I have no difficulty in finding that if this is so, indeed arguably if it is not so, the respondent is obliged to return every trailer to the applicant, but that is not what applicant came to Court to procure. The draft order, which is attached to the notice of motion, in essence provides that respondent be interdicted and restrained from impounding applicant's trailers pending the establishment or implementation by respondent, as the case may be, of the relevant designated sites and the relevant trailer registration system, as envisaged in Schedule 15 of By-Law 10518: In other words the relief being sought is in effect that the applicant be entitled to employ his trailers, pursuant to his business operation in an unrestricted fashion, arguably until 11 January 2010 in terms of the Rule Nisi which is prayed for on these papers.
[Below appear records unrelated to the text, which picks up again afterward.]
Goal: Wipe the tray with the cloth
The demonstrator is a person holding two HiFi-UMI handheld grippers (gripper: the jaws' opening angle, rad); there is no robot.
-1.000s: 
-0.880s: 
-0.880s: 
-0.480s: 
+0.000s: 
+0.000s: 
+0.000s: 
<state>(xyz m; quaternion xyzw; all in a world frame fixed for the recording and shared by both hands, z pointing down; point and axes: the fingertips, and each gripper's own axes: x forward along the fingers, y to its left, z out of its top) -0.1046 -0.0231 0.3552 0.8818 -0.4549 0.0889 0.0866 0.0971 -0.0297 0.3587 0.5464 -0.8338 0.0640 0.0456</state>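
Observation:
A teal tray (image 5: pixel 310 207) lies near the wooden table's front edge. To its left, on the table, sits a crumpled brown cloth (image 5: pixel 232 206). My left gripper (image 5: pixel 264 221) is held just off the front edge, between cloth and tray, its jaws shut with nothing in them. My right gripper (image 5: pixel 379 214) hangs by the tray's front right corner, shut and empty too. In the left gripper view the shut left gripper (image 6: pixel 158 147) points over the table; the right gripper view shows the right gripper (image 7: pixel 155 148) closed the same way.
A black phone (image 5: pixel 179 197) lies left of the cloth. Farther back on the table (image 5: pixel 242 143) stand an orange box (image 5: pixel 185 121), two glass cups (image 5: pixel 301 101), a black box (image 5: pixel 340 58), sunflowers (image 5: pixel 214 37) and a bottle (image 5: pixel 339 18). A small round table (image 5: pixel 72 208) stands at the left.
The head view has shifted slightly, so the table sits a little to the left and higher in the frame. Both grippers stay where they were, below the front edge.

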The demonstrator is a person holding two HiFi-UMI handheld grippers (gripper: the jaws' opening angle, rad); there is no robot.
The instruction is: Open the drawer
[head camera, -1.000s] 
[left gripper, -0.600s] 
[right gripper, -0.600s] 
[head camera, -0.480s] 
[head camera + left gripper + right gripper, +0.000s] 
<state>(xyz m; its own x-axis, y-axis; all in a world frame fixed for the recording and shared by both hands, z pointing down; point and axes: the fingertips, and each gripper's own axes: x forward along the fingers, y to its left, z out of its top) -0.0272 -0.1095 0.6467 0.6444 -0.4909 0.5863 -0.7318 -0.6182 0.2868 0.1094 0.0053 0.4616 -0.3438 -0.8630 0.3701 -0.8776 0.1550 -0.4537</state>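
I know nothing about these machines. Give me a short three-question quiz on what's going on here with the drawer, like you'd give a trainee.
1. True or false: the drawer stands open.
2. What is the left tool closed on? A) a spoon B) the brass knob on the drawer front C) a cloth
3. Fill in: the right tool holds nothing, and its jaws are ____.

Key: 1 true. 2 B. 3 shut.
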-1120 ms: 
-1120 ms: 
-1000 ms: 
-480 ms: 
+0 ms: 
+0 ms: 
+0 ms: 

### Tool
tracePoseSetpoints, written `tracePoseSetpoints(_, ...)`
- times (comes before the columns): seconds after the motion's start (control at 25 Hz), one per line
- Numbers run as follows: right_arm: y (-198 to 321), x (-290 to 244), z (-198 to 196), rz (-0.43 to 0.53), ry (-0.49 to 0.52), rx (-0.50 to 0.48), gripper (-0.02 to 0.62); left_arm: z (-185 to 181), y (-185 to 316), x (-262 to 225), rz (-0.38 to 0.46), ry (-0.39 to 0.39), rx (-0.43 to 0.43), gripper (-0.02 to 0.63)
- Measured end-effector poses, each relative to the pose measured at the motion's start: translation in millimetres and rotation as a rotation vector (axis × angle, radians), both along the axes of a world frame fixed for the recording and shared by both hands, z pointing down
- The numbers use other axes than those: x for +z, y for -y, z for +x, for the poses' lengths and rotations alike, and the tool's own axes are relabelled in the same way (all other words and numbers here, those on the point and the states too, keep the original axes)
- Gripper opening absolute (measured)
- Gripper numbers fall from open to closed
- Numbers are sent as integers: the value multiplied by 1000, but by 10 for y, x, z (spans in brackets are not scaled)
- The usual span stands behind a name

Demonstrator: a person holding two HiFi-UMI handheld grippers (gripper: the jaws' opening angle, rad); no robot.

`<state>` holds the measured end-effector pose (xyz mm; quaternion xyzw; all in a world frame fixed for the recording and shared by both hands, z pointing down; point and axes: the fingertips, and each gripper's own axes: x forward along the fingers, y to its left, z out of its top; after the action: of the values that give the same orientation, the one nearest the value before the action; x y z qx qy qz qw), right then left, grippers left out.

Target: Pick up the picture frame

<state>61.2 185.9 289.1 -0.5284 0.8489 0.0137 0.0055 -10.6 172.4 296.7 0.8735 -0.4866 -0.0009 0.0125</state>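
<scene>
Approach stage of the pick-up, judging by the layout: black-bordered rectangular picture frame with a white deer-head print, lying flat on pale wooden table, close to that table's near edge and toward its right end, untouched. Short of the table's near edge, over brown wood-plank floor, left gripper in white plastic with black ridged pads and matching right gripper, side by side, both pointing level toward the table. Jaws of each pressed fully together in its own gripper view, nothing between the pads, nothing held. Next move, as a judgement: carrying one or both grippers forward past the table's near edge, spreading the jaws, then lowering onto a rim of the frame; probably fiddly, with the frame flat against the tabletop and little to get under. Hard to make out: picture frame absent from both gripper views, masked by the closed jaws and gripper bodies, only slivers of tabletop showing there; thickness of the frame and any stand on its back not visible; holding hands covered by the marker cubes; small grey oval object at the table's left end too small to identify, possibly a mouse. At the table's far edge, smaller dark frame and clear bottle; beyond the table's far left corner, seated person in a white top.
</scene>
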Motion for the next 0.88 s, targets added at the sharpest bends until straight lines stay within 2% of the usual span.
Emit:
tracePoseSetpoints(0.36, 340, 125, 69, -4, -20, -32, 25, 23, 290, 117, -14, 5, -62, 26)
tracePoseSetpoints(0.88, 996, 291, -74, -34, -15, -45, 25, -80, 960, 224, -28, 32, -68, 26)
The opposing affidavit, deposed to by Ms Evans, Chief Environmental Control Officer of the respondent, makes it perfectly clear that applicant has never applied for permission to utilise these trailers in the fashions indicated above.
Ms Evans informs the Court "the City has previously approved transit advertising although applications of this nature are extremely rare in my experience." To the argument that there is no basis by which to procure permission for such trailers to be located in the City Ms Evans avers as follows:
"The registration of trailers as mobile transit advertising trailers will only take place when an application for approval is processed by the City. In this regard I refer to what I said above."
In other words, the argument on behalf of respondent is that, whilst there may be no designated site for the display of transit signs, there is a discretion given to the City to consider an application for approval of transit signs and accordingly to decide whether they should be employed or not.
Respondent makes clear that the remedy which applicant "has steadfastly refused to deal with is of course to make application for approval for the signs in question prior to its display." Ms Carter, who appeared on behalf of the applicant, contends that respondent has placed such obstacles in the way of the applicant that no point would be served in making such an application. As I have already indicated, from the answering affidavit respondent indicates that he will consider such an application.
What this Court cannot do, which is in effect what it is being asked to do, is to ignore any restrictions on such transit advertising, to ignore the by-laws of the City and to simply permit the applicant to use its trailer advertising as it so deems fit, notwithstanding the clear violation of the relevant by-law. That clearly cannot be countenanced by a Court in these circumstances.
Accordingly save for an order which would compel the respondents to return the relevant trailers to applicant, the balance of the relief cannot be granted. The reason for this is clear; were it to be granted this Court would be countenancing advertising in breach of a law and that law is not the subject of this application. That is if the applicant wishes to set aside the by-law then that must be the subject matter of entirely different proceedings.
Furthermore it appears to me that there is no further merit in any of these particular arguments and accordingly, save for the caveat with regard to the return of the impounded trailers the APPLICATION IS DISMISSED.
In light of the fact that the relief for which the applicant has come to Court cannot be granted, costs are awarded to respondent.